Rintik hujan yang terbawa angin mulai turun, hingga mengenai kaca jendelaku. Hujan, ujarku. Aku suka rintik hujan. Suaranya yang menyejukkan, harumnya yang menyegarkan, dan suasananya yang membuatku selalu mengenang memori yang tak pernah bisa ku lupakan. Ku teguk lagi cappucino hingga habis. Kopi, hujan dan malam adalah hal terindah sekaligus hal terpahit dalam hidupku.

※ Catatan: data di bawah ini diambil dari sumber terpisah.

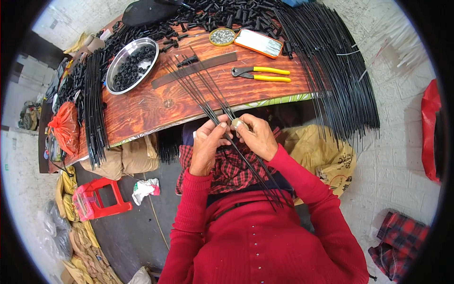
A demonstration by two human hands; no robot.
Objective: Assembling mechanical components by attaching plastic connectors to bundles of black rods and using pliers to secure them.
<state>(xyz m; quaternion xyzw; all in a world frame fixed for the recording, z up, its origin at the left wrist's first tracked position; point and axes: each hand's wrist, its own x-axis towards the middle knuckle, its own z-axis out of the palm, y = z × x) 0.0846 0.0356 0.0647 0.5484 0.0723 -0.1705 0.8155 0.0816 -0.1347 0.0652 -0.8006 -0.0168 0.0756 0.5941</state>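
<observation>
My left hand (205,144) is closed around a loose bunch of thin black rods (249,164), thumb and fingers pinched together near the table's front edge. Close beside it, my right hand (259,135) also grips the rods. A small tan piece (239,124) shows at its thumb and fingertips; I cannot make out what it is. The rods slant from over the table down across my lap, which a red-and-black checked cloth (213,166) covers. Beyond my hands lie a flat metal strip (215,62), a black fitting (187,61) and yellow-handled pincers (270,72).
A steel bowl (111,81) of small black rings sits on the wooden table (142,111). Behind are a round tin (222,37), a tray of pins (259,43) and heaped black fittings (236,14). Rod bundles lie right (338,71) and left (94,109). A red stool (111,206) stands left.
</observation>
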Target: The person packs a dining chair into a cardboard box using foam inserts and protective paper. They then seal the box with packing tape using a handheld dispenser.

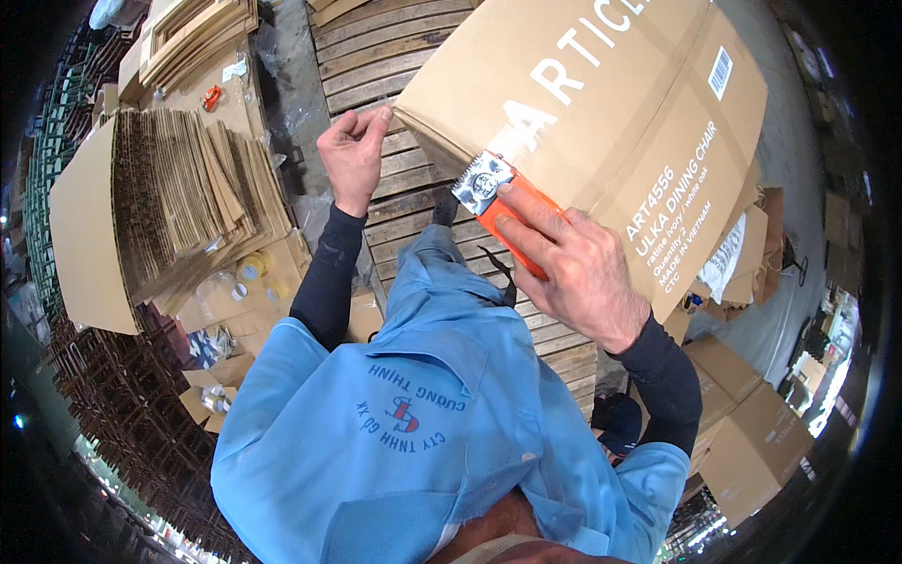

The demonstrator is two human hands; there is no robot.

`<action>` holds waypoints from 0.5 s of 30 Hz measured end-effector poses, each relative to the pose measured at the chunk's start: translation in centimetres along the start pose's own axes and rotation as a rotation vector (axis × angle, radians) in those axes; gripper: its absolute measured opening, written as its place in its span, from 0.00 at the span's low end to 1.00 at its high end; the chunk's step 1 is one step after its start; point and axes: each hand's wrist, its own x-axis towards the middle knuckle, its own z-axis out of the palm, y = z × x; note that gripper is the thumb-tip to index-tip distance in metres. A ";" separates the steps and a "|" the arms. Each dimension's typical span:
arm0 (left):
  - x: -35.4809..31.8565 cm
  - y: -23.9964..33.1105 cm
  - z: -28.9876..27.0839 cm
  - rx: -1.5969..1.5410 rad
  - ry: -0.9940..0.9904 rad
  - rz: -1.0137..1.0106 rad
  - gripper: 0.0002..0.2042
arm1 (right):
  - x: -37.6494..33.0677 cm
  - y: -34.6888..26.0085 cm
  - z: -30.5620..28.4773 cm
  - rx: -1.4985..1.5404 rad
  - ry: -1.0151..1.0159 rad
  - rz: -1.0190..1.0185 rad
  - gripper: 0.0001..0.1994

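A large brown cardboard box [601, 122] with white printing stands in front of me, reaching to the right. My right hand [583, 268] is wrapped round an orange tape dispenser [531, 202], whose toothed metal front lies against the box's near left edge. Clear tape seems to run over the box by that edge. Just off the box's left corner is my left hand [352, 158], closed with thumb and forefinger pinched together. Whatever it pinches, if anything, is too small to make out.
Wooden slats [385, 47] run beneath the box and my legs. Flat cardboard sheets [178, 188] are stacked at left, near tape rolls [252, 268] and another orange dispenser [213, 98]. More cartons [752, 451] stand at lower right, beside a person in a dark cap [617, 420].
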 end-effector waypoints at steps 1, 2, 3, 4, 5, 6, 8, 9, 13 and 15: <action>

Aku bangun dari dudukku dan mengambil beberapa lembar foto polaroid dari meja tidur. Aku kembali duduk, melihat seseorang dalam foto itu lekat-lekat. Dia, yang kini hanya tinggal harapan. Dia seorang pecinta kopi. Dia satu-satunya alasanku mengapa Aku begitu menyukai hujan. Dia yang selalu ku pikirkan setiap malam. Dan Dia yang hanya bisa ku lihat dan ku pandangi dari batas amanku. Dia hal terindah dan terpahit dalam hidupku. Dia yang entah sampai kapan hanya menjadi harapan terbodohku, yang membelenggu hidupku.

Hujan turun semakin deras, Aku menutup rapat jendela kamar yang sudah basah. Aku teringat betapa bodohnya Aku menunggu di halte bus saat hujan deras hanya agar kami satu bus. Saat bus lewat, Aku tau Dia ada di sana, Aku berlari menerobos hujan untuk masuk ke bus. Aku selalu mencari tempat duduk yang jauh darinya. Aku takut bertingkah bodoh di dekatnya. Hal itu selalu ku lakukan berbulan-bulan lamanya. Hingga suatu saat, Dia bersenda gurau dengan seorang wanita yang jauh lebih cantik dariku di dalam bus. Dia menatapnya penuh arti, senyum lebarnya mengembang di kedua pipinya. Aku duduk terpaku, hatiku terguncang hebat.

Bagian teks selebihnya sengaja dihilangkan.